New for 2019 were seatbelts. And nobody knew they were there. I wish the park went all Cedar Point and announced “seatbelts first, lap bars second” because everyone blindly lowered their restraints. This resulted in the operators constantly having to unlock the restraints. Needless to say, loading was glacial.
But the real disappointment was the ride. The launch audio wasn’t synchronized, the launch was lifeless, and there was absolutely no airtime (the belts weren’t the issue). 2 out of 10
Thankfully I got my airtime fix from Untamed. Like all Eurofighters, that first drop delivers a powerful burst of air. There’s also some decent hangtime in the loop and barrel roll.
Now you do need to lean forwards though. The ride has some rough transitions on the cutback and helix. Failure to prepare for these moments will end in pain. 6.5 out of 10
I had about an hour left, so I scurried across the park to ride Mine of Lost Souls. Canobie veterans know to hit this ride at the end of the night. Midday, it often has a 30-60 minute wait. At night, it’s more dead than the ghosts on the ride.
Outside of backlit text in the opening hallway, the ride was its usual WTF. Somehow this mine in New Hampshire leads to Egypt and a date with the Grim Reaper. If you’re confused, join the club. That’s the Mine of Lost Souls for you. 7 out of 10
After the crazy short cycle on Cyborg, I felt compelled to ride Wipeout. Canobie only runs the ride in one direction (protein spills were common back in the day), but they run it for quite some time. And it’s run fast enough to deliver some tiny pops of air and borderline painful lats at the end. 8 out of 10
It was now 8:20, so I made my way to the Yankee Cannonball. The park diligently closes the queue a half hour before closing on busy days. On slow days, they have a trigger-happy employee by the entrance who closes the queue without any warning.
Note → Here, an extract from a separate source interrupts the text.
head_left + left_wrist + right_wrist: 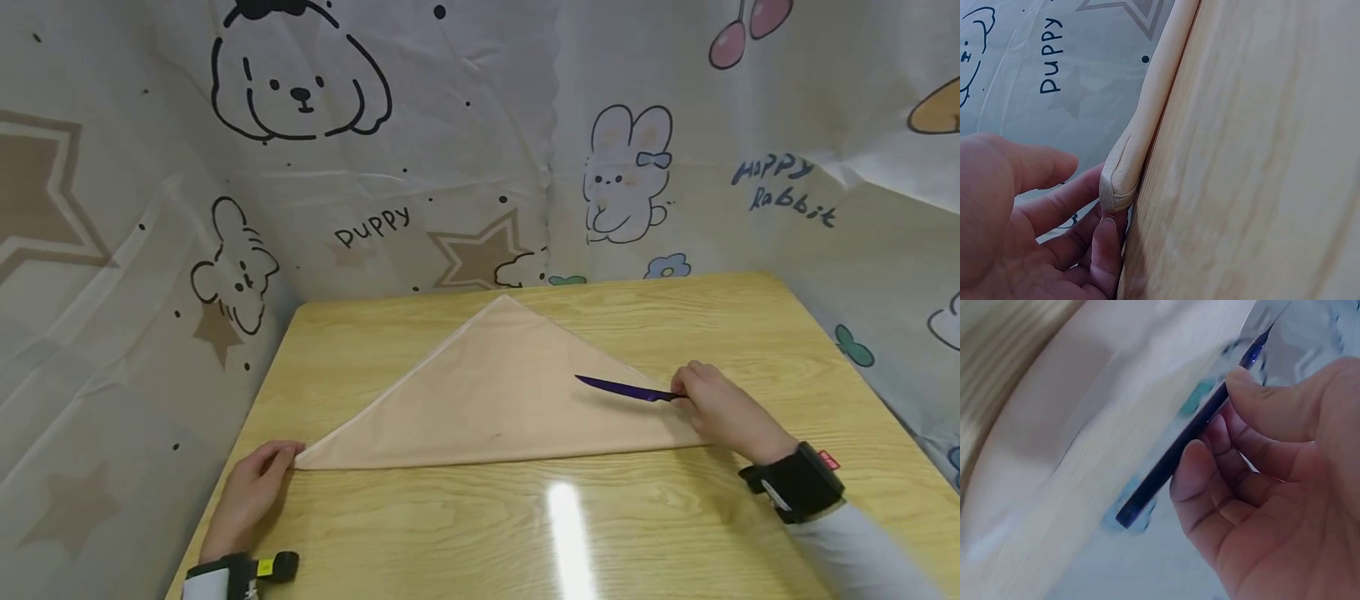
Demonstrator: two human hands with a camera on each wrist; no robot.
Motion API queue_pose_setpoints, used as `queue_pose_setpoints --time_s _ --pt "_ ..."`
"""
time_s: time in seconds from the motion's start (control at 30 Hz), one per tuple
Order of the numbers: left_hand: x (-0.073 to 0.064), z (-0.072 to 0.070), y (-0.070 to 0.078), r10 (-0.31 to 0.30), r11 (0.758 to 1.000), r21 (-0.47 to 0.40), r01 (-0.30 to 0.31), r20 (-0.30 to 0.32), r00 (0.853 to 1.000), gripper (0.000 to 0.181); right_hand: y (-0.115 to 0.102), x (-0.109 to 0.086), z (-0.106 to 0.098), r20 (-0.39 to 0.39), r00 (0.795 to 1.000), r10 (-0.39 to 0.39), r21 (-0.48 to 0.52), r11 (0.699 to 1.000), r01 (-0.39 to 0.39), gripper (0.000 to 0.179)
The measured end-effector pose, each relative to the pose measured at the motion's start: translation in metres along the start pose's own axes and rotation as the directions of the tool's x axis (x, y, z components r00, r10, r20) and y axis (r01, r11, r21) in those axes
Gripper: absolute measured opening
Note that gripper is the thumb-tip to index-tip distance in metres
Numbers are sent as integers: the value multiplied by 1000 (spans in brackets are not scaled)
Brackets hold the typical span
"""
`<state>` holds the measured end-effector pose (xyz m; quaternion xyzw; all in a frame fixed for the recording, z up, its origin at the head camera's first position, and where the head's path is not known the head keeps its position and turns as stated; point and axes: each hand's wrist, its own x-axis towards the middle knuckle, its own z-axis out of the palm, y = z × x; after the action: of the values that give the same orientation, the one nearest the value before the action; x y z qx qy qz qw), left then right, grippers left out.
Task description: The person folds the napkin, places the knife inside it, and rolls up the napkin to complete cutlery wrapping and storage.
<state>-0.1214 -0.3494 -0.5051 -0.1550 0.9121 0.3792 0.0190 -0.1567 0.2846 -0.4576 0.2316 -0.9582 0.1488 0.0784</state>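
Observation:
A peach cloth [480,392] lies folded into a triangle, its point facing the far side and its long fold toward me. At its left corner rests my left hand [251,492]; the left wrist view shows fingertips touching the cloth corner [1121,181], the thumb apart from it. My right hand [723,412] holds a dark purple knife [626,389] by the handle [1166,465], between thumb and fingers. The blade points left over the right part of the cloth. Part of the cloth's right corner is hidden behind the right hand.
The cloth lies on a wood-grain table [420,533]. Printed sheeting [465,150] with cartoon animals and stars hangs behind the table and along both sides. A bright light reflection falls on the table's near part.

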Motion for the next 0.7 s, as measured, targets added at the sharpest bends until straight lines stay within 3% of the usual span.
queue_pose_setpoints --time_s 0.17,0.4,0.7 --pt "0 -1 1 29 1000 9 -29 -16 999 51 -40 14 22 22 995 -99 13 995 98 9" --pt "1 -3 4 46 999 -5 -46 -15 999 51 -90 36 53 112 982 -151 93 986 141 9" --pt "0 -4 1 40 999 -13 -40 -18 999 46 -134 55 79 136 961 -242 99 968 230 6"
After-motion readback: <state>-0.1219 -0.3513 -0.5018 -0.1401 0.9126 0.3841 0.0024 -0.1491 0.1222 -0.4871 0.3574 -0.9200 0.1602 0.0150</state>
They closed the queue at 8:45. When the employees realized they only had 2 trains left, they channeled their inner Six Flags and slowed to a crawl. We even heard them laugh and say, “Make sure you really take your time checking restraints.”
It was only funny for me because I was on that last train.
Without a doubt, I’ll be back at Canobie a few more times this summer. Along with rerides on my favorites, I finally want to experience the water park that has been teasing me for a year now.
There’s also another new attraction under construction, a double decker carousel. Canobie must have caught SFNE-itis since this will be their third carousel.
But the rendering sure does look nice!
Canobie is a wonderful home park. It really is a charming place that always puts a smile on my face. Most people clamor for new rides. I just dream of the day when Canobie offers a season pass.